Desde una óptica filosófica, podríamos concebir al hombre como un ser desamparado, abandonado a su suerte en el mundo. Heidegger, filósofo existencialista alemán, lo presenta como un ser arrojado a su existencia, desesperado, que está solo y camina indefectiblemente hacia su muerte, sin nadie, ni siquiera un Dios que lo cuide.
Por suerte, no todo está perdido; el hombre no se encuentra tan solo, está acompañado por otros hombres. Tal vez, ese mismo desamparo existencial, esa sensación de soledad inducida por la falta de un Dios que nos ame, esa angustia producida por la responsabilidad que implica ser libres en la elección de nuestros propios actos, o nuestra propia vulnerabilidad física sea lo que nos llevó a ser seres sociales.
Nacemos con la imposibilidad de subsistir sin otros, precisamos acompañamiento y cuidado por muchísimos años, hasta que finalmente logramos adquirir, con la ayuda de nuestros padres, las destrezas, el conocimiento y la maduración para sobrevivir. Esta situación no se limita a las necesidades fisiológicas, además necesitamos amor.

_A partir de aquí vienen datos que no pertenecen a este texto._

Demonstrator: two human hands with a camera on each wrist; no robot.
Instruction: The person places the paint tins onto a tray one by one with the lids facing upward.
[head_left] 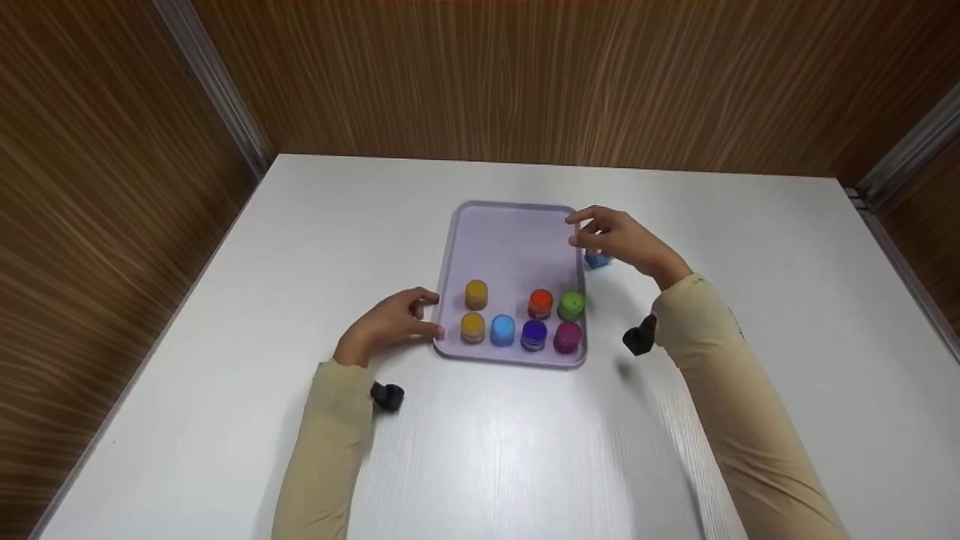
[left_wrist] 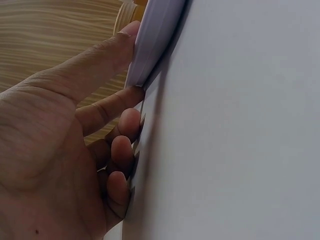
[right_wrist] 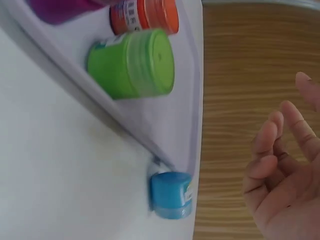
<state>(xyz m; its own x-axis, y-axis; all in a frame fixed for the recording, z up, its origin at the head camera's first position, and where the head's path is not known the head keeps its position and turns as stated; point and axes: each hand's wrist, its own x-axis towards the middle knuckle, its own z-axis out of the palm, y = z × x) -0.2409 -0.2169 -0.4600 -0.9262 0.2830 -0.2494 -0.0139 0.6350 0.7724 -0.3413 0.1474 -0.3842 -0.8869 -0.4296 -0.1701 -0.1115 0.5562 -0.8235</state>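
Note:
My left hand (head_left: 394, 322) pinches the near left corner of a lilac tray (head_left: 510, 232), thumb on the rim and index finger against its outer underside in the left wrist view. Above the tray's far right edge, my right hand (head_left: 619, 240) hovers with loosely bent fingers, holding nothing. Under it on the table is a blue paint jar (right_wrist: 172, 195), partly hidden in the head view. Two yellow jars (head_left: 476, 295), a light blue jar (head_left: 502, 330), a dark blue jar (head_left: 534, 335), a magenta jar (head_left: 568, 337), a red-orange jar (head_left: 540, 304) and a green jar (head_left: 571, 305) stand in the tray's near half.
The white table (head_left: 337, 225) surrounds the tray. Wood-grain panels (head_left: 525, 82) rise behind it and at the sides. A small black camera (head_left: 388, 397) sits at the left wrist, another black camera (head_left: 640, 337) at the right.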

Una vez que podemos valernos por nosotros mismos continuamos con el apremio por vincularnos con otros, y seguimos manteniendo una fuerte necesidad de ser amados, la que nos acompañará para siempre.
En resumen, somos seres sociales demandantes de afecto
Hace tiempo que se sabe que la carencia afectiva extrema en infantes lleva a la muerte; se llegó a este conocimiento a partir del estudio en instituciones donde niños sanos morían, sin razón aparente. No se entendía porqué, si tenían cubiertas sus necesidades básicas y no padecían enfermedades físicas, la tasa de mortalidad en estos orfanatos u hospitales era tan alta.
Se descubrió que esos bebés carecían del contacto físico con la madre (eran huérfanos) y sus cuidados eran brindados por diferentes enfermeras, sin que se estableciera una conexión afectiva de calidad; esa falta de amor los conducía a graves trastornos y hasta a la muerte.
Los niños desamparados o maltratados crecen, en muchos casos, con la idea inconsciente de ser ellos los culpables del abandono o de la violencia que sufrieron y se sienten responsables también de la desdicha de sus padres, que paradójicamente son quienes los desprotegieron. Esta situación los ubica en un lugar de mucha culpa y a veces los conduce al intento de contentar a sus padres y tratar de arreglarles la vida (tarea imposible para cualquier niño pequeño), lo que inevitablemente los lleva a un laberinto de frustración y fracaso.
Las personas adultas que han vivido desamparo en su infancia pueden arrastrar un sentimiento de desprotección, soledad y tristeza durante toda la vida; pueden convertirse en buscadores seriales de aquello que les faltó (el amor de los padres), desarrollando una exagerada necesidad de agradar a los demás.
Esta búsqueda desesperada de amor, puede llevar a estas personas a hacer esfuerzos inmensos para obtener cariño, dando demasiado en las relaciones, estableciendo vínculos muy desbalanceados y padeciendo un fuerte vacío muy difícil de llenar.
La falta de amor en los niños pequeños produce un daño imperdonable, que perdura en el tiempo como una cicatriz que devela la falta de abrigo afectivo. Seamos responsables y brindémosles a nuestros hijos lo que se merecen: amor, protección y estabilidad.
Debemos ser conscientes de la relevancia que los padres tenemos sobre el desarrollo físico, cognitivo y emocional de nuestros hijos y entender que nuestra conducta cotidiana puede influir de forma dramática para el resto de sus vidas. Los niños, desde que nacen y por muchos años, necesitan una relación profunda, estable y de confianza con sus padres. Necesitan sentirse amados.